In this deck, the latter strategy is fueled at least in part by the decision to play Chandra, Pyromaster over Burning Earth maindeck. This leads to all manner of potentially interesting eventualities and operations. Chandra can draw you extra removal / burn cards (or the lands to play them), or she can pick off small creatures at a reasonable rate while damaging the opponent and preventing you from falling behind. I actually find these games to be some of the most interesting and rewarding to play because they are hard to predict from the opponent’s side but can go in wildly different directions depending on how you choose to execute. Should I get small value on the [+1] or roll the dice on the [0]? Am I playing a Howling Mine game or trying to level up to Ultimate Limit Break?

The best might be a situation where you are able to stockpile cards, play a Young Pyromancer with a full grip, and then respond to your opponent’s reaction by taking a big turn. The worst (which has actually happened to me) might be leveling Chandra up past eight or nine against, say a Thragtusk’s remainder 3/3 Beast and a Desecration Demon, going Ultimate Limit Break for ANY OF Searing Spear, Brimstone Volley, or Arc Lightning Flames of the Firebrand, being stuck with a Shock / Pillar of Flame, and losing your Chandra to the stupid Beast the next turn. Regardless, because these games lack the domination of an unchecked Young Pyromancer, they tend to yield long and interesting Stage Twos. If you’re into that kind of thing.

2.5) Thundermaw Hellkite plays fairy godmother – For the longest time, I played no Mizzium Mortars and no Thundermaw Hellkites. Mizzium Mortars seemed largely at odds with the Philosophy of Fire plan, and Thundermaw Hellkite was JUST. ONE. MORE. card that didn’t fit into the Young Pyromancer plan (above and beyond basically just Chandra, which has long-term synergy with Young Pyromancer if not short-term). But I lost one too many games to Lingering Souls, which seemed impossible for a deck with Flames of the Firebrand, and I was losing to Big Red and to a lesser extent Dragonmaster G/R due to one card.

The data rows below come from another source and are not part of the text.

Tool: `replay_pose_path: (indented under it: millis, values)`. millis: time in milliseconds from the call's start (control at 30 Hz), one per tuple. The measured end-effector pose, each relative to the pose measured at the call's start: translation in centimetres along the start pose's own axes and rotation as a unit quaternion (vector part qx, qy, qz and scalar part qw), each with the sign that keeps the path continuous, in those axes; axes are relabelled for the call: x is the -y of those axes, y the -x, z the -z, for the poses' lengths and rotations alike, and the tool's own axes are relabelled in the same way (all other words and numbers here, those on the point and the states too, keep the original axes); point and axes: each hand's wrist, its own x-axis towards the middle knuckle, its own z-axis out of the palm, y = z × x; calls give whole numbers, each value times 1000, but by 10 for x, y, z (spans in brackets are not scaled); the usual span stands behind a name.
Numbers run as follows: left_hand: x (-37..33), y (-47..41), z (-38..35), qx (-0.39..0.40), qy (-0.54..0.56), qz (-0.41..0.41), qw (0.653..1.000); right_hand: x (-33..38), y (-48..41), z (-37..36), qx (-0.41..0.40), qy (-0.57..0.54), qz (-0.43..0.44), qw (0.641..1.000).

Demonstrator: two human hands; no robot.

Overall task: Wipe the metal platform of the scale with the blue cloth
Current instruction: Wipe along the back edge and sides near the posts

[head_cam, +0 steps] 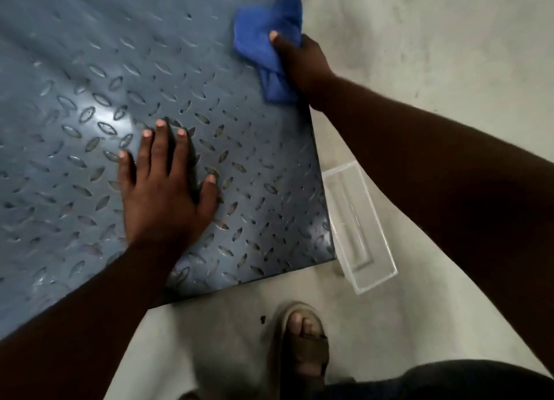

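Upper right of frame: right hand [302, 62] has its grip clamped on the blue cloth [260, 39], which looks soft and light; left hand [165, 195] lies flat on the stiff metal platform [75, 54].

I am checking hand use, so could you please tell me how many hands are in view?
2. The left hand lies flat on the platform; the right hand grips the cloth at the platform's right edge.
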Motion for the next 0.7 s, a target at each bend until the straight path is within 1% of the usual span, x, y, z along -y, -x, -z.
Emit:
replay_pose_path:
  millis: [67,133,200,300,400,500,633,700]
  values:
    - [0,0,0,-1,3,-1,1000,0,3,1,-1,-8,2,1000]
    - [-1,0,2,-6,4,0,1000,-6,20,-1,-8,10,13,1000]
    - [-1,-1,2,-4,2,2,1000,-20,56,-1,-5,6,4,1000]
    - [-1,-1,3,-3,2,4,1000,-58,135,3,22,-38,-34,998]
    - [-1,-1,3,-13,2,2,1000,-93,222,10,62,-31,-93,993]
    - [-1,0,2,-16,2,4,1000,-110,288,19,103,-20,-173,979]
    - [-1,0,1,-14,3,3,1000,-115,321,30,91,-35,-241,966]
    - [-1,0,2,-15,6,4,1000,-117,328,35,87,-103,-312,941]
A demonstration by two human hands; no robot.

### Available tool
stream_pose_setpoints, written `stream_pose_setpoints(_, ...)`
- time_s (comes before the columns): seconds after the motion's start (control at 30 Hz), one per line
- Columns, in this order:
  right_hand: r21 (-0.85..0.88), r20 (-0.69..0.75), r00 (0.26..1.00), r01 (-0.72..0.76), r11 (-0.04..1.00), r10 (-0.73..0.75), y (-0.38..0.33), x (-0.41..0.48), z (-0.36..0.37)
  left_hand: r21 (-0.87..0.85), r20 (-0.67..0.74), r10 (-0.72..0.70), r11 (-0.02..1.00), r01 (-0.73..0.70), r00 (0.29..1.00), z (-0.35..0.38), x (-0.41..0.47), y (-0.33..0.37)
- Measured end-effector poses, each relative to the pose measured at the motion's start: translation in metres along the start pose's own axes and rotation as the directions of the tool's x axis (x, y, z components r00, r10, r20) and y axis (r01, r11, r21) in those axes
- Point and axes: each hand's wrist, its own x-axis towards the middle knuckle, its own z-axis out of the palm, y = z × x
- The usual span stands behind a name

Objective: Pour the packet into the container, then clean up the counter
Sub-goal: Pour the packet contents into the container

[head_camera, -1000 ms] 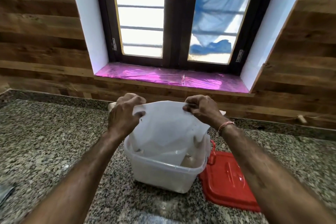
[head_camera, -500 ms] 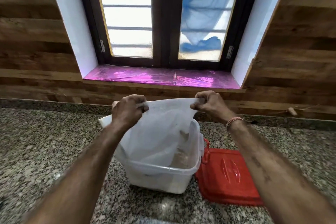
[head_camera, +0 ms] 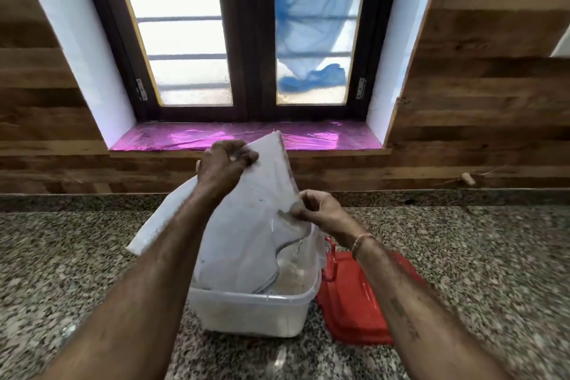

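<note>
The left hand [head_camera: 226,165] grips the top corner of the white packet [head_camera: 243,231], and the fingers [head_camera: 245,158] are curled tightly round its edge. Lower down, the right hand [head_camera: 320,210] pinches the packet's right edge. The packet hangs tilted, its lower end inside the translucent container [head_camera: 246,315] on the granite surface [head_camera: 77,256], with the red lid [head_camera: 354,315] lying just beside the container's right side.

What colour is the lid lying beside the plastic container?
Red: the flat plastic lid lies right of the translucent white container, clearest in the head view.
</note>
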Motion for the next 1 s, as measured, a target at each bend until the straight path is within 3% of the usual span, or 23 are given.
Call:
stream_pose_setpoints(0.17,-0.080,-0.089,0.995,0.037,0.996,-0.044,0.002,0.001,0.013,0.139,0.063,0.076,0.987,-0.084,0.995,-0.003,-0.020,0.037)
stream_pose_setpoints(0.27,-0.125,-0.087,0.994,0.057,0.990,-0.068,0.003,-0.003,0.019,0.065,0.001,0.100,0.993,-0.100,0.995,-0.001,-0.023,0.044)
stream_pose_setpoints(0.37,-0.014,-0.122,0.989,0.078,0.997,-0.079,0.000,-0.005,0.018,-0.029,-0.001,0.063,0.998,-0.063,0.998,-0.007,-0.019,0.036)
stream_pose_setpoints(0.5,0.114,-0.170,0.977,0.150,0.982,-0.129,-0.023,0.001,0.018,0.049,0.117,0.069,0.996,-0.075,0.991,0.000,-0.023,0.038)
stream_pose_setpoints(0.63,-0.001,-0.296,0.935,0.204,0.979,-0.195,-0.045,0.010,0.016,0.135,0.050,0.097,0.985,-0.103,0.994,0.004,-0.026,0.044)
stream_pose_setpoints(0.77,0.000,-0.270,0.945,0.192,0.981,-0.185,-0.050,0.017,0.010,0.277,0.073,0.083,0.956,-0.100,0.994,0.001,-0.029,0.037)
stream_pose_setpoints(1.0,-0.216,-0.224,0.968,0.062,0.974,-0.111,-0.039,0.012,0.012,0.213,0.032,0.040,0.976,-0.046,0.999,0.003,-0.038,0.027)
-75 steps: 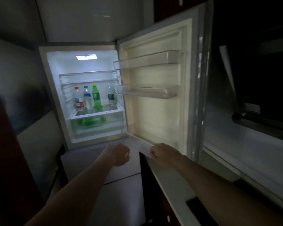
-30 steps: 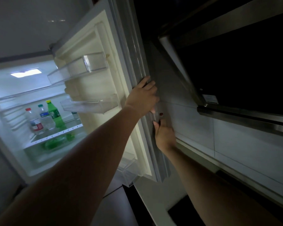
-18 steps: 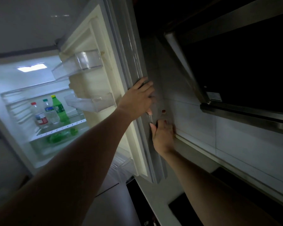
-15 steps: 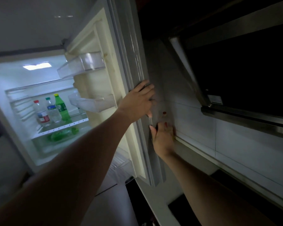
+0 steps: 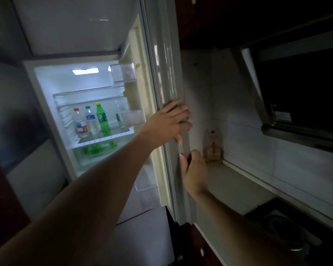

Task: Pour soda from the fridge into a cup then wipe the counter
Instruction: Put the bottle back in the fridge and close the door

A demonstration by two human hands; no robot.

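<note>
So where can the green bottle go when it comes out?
On the bare counter, between the yellowish bottle in the corner and the dark hob. The fridge shelf is crowded with bottles on its left half.

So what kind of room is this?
Most likely a home kitchen. There's an open fridge with drink bottles on its shelf, a counter beside it holding what looks like an oil bottle, and a dark range hood above. The left hand grips the fridge door.
</note>
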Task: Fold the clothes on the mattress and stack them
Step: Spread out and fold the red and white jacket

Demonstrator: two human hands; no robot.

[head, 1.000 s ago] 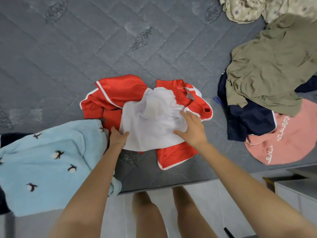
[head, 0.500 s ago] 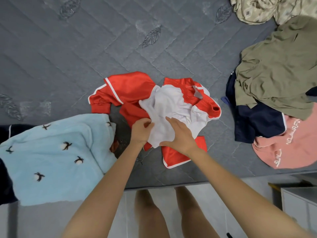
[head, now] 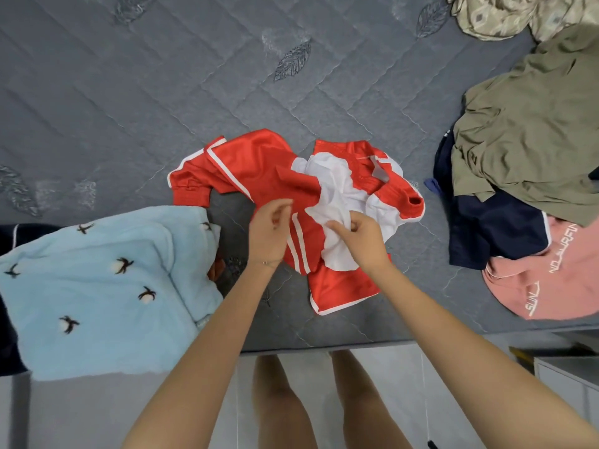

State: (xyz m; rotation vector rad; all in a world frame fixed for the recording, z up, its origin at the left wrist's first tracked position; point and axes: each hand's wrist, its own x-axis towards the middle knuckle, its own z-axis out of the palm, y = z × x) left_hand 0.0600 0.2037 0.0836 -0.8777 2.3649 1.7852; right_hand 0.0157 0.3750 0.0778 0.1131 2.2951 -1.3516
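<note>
A crumpled red garment with white stripes (head: 256, 166) lies in the middle of the grey quilted mattress (head: 162, 76), its white lining (head: 337, 192) bunched out on top. My left hand (head: 269, 231) grips the red striped fabric near the garment's middle. My right hand (head: 359, 238) pinches the white lining just beside it. Both hands are close together over the near part of the garment.
A light blue top with small dark figures (head: 94, 286) lies at the left, over a dark item. At the right sits a heap: an olive garment (head: 531, 124), a navy one (head: 492, 228), a pink one (head: 547, 286), a patterned beige one (head: 505, 14). The mattress's near edge (head: 324, 345) is by my legs.
Both hands drew together from the lining's outer edges to the garment's middle. The white lining went from spread flat to bunched, and a red striped part now shows by my left hand.
</note>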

“If you can’t beat ’em, join ’em.”

–Future Magic Online boss Worth Wollpert, October 1996 on the occasion of my first PTQ win, with—wait for itNecropotence

I scoured Gatherer and could find nothing that was a great, consistent solution to Thundermaw Hellkite (Thunderous Wrath, maybe?) and decided all these big aggressive decks might be doing something right. Which is how I adopted their Dragon.

If you think about it, Young Pyromancer is a super powerful card. So is Thundermaw Hellkite!

Burning the opponent to death [quicky] is awesome—Thundermaw Hellkite can act like a super-efficient burn card! Five mana = five to the face!

Sign me up?

Strategy, Tactics, and 80s References

Delayed Blast Fireball

Believe it or not, it is sometimes optimal to leave your Young Pyromancer in hand on turn 2! I know, I know . . . this seems antithetical to a deck like this. Don’t you want to get in for two michaelj? Isn’t leaving two mana unspent anathema to winning with limited resources michaelj?

At Level Zero, the answers to both of those questions are of course yes and yes.

But we aren’t always playing Level Zero Magic, are we?

Sometimes some crimes go slipping through the cracks. And sometimes you can pick up the stink of a banana peel or the smoldering cojiba of an incoming Pillar of Flame from the opponent’s first land drop. LEAVE YOUR YOUNG PYROMANCER HOME!

I know it feels wrong. I know it will be tough—a struggle even—to wait until turn 3 / when you have three untapped mana on the ‘field to deploy your Young Pyromancer. But at least when you do this, you can respond to a Tragic Slip by producing a little value. Delayed Blast Fireball is spectacular against Devour Flesh of course.

Double Dragon

The spiritual twin of Delayed Blast Fireball but its operational opposite, Double Dragon is also non-intuitively an exercise in patience. Yes, you might play your FIRST Young Pyromancer on turn 2, but you will immediately play the second ASAP.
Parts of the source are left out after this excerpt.